To celebrate, Mahtab and her friends go dancing in a real New York City nightclub with flashing lights and flowing cocktails. They dance alone, no escorts. They jump up and down in short skirts and bejeweled tops, as in the best music videos, and Mahtab is the cause of their joy, the very center of it. She is finished with the poor Aryan for now. She doesn’t need a partner. The room is full of men and women together, but it is unlike the clubs she used to walk past at Harvard, with boys appraising scantily clad women at the door— a white scarf transforming into a turban and frightening her away. Here she is in charge, and there are no
pasdar
s lurking in dark alleys.
When I imagine her there, I think of the scene in
Dead Poets Society
where the boys dance secretly at night in a way very different from their polite suit-and-tie functions. Their dancing is tribal, much like the men from Cheshmeh. They dance to release, to impress, to express ecstasy, madness, and a too-wild-for-daylight kind of glee. Mahtab is a wild thing now, a free creature. She can do as she wants, mullahs and
pasdar
s be damned.
She sends safe wishes to Cameron, her homeward-bound friend. Maybe one day she will love an American man instead. American men may not dance, but they are experts at understanding women like Mahtab. And it seems they pride themselves in not having their own needs. Do you think this is true of all of them, or just the movie men? Iranian men are brimming with their own raw, seething hopes. They call out to us to care for them, to save them—without so much as a name in the byline. I wish sometimes to have one of them say to me, “You, Saba Hafezi, impress me.” They never would, not the least of them. We women have become too strong in that unshakable, garlicfisted way, and we frighten them. But if one of them were to write a love song for me, it wouldn’t be full of oldworld dramas. It wouldn’t be about dying or forever things. It would simply say this: “Saba joon, you’ve done so well.”

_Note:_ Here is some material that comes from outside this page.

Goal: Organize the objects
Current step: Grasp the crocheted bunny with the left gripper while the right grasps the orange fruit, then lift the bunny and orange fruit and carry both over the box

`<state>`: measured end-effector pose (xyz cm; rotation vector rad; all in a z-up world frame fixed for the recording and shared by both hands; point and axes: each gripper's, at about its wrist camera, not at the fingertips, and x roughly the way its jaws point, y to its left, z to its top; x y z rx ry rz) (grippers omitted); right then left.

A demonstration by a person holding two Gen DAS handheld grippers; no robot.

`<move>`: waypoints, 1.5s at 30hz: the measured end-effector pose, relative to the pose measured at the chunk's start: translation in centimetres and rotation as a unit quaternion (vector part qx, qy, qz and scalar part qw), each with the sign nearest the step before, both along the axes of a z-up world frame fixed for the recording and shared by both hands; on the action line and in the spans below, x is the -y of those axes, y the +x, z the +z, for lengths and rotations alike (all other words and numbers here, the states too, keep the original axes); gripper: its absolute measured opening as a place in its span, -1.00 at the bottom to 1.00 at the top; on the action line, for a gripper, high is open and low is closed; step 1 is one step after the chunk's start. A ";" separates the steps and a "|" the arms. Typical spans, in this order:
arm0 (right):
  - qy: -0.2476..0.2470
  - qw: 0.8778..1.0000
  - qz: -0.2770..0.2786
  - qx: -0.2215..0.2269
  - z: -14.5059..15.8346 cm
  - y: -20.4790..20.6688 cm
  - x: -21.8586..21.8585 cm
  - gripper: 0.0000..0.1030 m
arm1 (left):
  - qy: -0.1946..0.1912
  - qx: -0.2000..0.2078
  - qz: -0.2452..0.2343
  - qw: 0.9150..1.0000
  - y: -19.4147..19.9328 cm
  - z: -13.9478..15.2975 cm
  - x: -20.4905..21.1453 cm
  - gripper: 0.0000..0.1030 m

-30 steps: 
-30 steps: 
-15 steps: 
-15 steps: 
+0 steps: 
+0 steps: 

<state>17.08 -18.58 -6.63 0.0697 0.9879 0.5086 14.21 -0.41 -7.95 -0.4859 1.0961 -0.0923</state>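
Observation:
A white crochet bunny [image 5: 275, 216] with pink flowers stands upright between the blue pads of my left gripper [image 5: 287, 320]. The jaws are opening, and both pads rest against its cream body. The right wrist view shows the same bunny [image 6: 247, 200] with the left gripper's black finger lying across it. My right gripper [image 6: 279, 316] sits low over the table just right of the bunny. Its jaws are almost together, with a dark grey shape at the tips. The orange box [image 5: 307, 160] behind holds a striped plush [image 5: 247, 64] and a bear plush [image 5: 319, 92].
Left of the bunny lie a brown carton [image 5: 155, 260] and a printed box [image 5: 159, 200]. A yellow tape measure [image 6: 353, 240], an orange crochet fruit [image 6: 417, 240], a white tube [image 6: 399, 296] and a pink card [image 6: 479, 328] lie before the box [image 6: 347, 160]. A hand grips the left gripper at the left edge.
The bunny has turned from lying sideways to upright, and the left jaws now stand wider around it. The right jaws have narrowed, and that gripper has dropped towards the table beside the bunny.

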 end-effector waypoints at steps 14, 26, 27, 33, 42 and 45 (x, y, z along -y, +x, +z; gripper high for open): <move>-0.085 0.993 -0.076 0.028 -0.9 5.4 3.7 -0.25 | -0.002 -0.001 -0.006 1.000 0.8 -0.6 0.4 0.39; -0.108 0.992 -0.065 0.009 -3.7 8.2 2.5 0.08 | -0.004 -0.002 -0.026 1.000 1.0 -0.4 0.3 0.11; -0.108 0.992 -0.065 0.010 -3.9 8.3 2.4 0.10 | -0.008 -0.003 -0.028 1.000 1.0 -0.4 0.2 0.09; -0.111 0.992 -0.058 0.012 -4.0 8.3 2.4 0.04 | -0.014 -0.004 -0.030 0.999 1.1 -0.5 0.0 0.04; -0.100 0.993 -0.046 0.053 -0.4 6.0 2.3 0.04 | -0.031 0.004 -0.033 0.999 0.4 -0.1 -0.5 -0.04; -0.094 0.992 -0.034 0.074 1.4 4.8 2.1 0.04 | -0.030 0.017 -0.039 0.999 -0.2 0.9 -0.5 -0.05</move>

Soon I will find enough courage to break free from this place, and maybe I will be brave enough to hide that videotape in my luggage. I asked the Tehrani to smuggle it out of Iran, to send it to someone important, a journalist or a professor, maybe one at Harvard. But he said it was too risky and refused. It is a frightening thing, to abandon a home.
One heart tells me to go.
Another tells me to stay.
But I will try. That much I promise . . . because you, dear sister, impress me.